Streaming applications appears often in video, audio domains. They are characterized by a series of operations on streaming data, and a high throughput. Multi-Processor System on Chip (MPSoC) is a multi/many-core embedded system that integrates many specific cores through a high speed interconnect on a single die. Such systems are widely used for multimedia applications. Lots of MPSoCs are limited-size batteries-operated. Such a tight energy budget intrinsically calls for an efficient schedule to meet the intensive computation demands. Dynamic voltage and frequency scaling (DVFS) can save energy by decreasing the frequency and voltage at the price of increasing failure rates. Another technique of reducing energy cost and meeting the reliability target as well is duplication of tasks. We model applications as linear chains and study how to minimize the energy consumption under throughput and reliability constraints, using dynamic voltage and frequency scaling (DVFS), duplication techniques on MPSoC platforms.

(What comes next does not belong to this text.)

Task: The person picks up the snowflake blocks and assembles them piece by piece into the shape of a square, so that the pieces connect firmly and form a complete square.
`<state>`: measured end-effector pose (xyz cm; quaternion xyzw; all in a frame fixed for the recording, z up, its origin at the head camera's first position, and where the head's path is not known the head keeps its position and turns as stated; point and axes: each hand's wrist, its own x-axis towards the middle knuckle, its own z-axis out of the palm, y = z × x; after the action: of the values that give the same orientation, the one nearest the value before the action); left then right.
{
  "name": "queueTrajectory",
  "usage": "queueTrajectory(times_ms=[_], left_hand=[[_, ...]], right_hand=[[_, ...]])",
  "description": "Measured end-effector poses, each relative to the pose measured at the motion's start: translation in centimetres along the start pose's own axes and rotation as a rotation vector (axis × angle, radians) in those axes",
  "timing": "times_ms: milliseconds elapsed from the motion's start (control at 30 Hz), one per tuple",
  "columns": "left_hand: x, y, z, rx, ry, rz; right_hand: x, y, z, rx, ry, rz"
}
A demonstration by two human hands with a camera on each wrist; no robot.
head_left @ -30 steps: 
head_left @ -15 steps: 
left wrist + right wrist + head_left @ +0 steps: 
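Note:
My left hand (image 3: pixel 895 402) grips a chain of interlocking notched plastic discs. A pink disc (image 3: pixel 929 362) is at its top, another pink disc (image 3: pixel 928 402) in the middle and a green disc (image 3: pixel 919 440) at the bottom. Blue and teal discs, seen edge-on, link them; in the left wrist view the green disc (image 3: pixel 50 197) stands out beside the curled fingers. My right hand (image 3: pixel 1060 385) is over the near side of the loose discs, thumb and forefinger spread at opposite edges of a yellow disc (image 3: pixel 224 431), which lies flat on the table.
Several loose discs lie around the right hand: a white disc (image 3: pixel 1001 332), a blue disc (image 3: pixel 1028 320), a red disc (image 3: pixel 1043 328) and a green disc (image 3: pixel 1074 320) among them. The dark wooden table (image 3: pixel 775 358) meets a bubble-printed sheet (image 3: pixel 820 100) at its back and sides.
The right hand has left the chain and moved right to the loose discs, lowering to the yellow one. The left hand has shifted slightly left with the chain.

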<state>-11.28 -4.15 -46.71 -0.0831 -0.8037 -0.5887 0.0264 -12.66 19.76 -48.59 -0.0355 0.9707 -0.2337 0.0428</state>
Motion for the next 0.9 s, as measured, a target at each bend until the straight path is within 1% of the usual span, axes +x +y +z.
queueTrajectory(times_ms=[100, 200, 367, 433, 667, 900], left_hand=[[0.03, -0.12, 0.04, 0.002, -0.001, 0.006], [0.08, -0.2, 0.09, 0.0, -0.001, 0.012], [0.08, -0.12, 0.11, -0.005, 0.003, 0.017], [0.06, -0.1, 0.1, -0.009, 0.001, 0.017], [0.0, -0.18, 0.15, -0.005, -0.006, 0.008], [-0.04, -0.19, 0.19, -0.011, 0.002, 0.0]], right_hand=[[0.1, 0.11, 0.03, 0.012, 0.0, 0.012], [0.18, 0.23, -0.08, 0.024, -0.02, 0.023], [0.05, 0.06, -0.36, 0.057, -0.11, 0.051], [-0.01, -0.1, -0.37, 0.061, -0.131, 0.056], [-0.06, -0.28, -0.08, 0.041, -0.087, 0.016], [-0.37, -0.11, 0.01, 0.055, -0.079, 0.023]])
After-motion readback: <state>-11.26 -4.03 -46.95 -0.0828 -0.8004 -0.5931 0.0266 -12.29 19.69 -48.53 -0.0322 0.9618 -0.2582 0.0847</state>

In a further extended work, with the same optimization goal, we model streaming applications as series-parallel graphs, which are more complex and more realistic. The target platform is now with two level hierarchical communication systems. The final part of this thesis is a practical work. A steal-technique based dynamic scheduling algorithm is proposed to achieve a good balance between data locality and load balancing in scheduling tree-shaped graphs onto parallel platforms. Our method has been validated by experiments in a parallel sparse direct solver–PaStiX.